Situations may arise when we are challenged with the financial crisis that compels us to approach public or private financial institutions to provide monetary assistance. Few of us may require loans for longer periods while many guys may need short-term loans.

Commercial banks, other financial institutions and private money lenders usually facilitate the loans through the following usual methods:

  1. Credit Cards – Use of credit cards is involved under this mode of loan. The requisite goods or services are purchased by using the card. The relevant amount is debited to the account of the customer on his or her credit card. There is a limit of payment as regards the credit card account. The credit card holder is not expected to exceed the said limit otherwise it would incur extra charges. Financing through the credit card is the most feasible method of availing short-term loans that need to be repaid back within the specified time periods. Needless to say, certain charges are payable for such loans.
  2. Overdraft –As suggested by the name itself, overdraft refers to the amount that is withdrawn in excess of the available balance in the borrower’s account. Certain interest charges are payable for the amount that is withdrawn in excess from the account of the client. Banks and other financial institutions generally set certain limits with regard to such overdrafts. This is also a noble method of raising short-term loans.
  3. RAL, i.e. the Refund Anticipation Loan – Such a short-term loan involves borrowings against the tax returns. The clients can ask such loans from banks or other financial institutions that usually allow short-term borrowings against their expected tax refunds without the need to wait for the same. Needless to say, the borrowers have to promise and repay such loans on receiving their tax refunds from the concerned departments.
  4. Payday Loans – Usually allowed without asking for any guarantee, these loans are known as payday advances too. The borrower is required to repay such loans immediately on his or her next payday. The banking institutions or other lenders to verify the sources of the borrower’s income and employment. They check the bank statements and salary slips before allowing such loans to the borrowers.

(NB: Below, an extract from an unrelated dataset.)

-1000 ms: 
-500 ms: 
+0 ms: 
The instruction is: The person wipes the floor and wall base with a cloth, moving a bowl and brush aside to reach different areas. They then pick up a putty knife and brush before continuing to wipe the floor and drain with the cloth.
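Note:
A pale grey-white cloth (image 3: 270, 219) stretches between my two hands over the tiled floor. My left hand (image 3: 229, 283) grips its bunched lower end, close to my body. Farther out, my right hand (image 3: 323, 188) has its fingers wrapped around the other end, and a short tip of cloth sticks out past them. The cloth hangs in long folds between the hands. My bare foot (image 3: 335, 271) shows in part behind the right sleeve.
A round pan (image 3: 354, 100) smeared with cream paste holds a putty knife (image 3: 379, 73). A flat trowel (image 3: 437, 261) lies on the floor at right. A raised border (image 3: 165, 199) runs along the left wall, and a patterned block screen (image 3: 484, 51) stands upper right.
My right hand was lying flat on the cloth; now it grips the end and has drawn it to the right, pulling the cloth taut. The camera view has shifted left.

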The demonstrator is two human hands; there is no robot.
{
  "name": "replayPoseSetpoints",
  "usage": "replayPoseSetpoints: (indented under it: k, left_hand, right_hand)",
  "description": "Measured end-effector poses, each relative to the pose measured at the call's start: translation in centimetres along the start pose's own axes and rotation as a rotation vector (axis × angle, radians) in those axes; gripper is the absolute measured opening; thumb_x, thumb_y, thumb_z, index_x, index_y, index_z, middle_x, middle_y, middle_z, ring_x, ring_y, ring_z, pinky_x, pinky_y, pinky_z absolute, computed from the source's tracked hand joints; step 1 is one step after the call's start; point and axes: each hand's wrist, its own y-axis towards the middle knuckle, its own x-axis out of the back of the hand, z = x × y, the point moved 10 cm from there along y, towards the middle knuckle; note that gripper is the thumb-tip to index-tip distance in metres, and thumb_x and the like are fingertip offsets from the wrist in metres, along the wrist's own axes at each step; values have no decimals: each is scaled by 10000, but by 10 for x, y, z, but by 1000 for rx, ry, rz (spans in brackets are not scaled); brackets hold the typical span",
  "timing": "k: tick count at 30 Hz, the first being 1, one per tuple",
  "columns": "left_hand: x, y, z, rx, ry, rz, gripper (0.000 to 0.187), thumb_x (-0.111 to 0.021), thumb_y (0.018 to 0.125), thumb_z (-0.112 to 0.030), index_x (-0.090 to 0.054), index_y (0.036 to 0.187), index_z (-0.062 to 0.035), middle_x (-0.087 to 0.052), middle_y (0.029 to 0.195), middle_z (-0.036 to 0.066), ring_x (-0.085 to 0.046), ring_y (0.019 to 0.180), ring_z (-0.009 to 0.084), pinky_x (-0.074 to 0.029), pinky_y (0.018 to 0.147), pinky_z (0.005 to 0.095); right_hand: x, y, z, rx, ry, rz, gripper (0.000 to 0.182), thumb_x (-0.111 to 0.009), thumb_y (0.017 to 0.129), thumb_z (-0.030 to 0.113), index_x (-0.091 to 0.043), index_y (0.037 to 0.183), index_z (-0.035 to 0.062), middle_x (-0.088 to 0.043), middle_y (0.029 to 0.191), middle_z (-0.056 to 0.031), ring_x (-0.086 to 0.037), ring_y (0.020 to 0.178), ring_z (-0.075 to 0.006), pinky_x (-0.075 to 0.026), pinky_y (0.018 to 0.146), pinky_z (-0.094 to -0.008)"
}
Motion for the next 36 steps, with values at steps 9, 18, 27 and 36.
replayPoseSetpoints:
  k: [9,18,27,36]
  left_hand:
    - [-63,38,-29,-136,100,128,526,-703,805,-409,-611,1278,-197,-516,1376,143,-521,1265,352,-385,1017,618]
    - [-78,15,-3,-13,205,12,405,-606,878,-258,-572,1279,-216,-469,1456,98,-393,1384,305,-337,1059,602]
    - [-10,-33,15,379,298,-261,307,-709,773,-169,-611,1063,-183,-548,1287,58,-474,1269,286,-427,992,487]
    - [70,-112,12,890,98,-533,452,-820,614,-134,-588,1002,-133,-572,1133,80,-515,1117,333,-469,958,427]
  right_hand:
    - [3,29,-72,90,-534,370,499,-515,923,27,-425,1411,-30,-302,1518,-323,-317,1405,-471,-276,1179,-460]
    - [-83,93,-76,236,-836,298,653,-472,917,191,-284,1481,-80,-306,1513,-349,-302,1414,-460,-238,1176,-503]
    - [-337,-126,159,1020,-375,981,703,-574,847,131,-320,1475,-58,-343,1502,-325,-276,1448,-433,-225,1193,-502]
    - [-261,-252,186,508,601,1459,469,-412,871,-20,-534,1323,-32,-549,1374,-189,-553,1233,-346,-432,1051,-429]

  5. Bridge Loans – Usually involving higher interest rates and cross-collaterals; bridge loans are generally repayable upon making arrangements for larger or longer-term loans. Bridge loans are repaid back upon sanctioning of the longer-term loans to the borrowers. Less documentation is needed to avail bridge loans.
  6. Money Market – The trading of short-term loans between repurchase agreements, financial institutions, interbank lending and other instruments meant for shorter periods is involved in money market financing. People needing urgent credits and the ones with surplus funds for the same are involved in money market credit. Huge denominations between financial entities and other companies are generally transferred in the money market.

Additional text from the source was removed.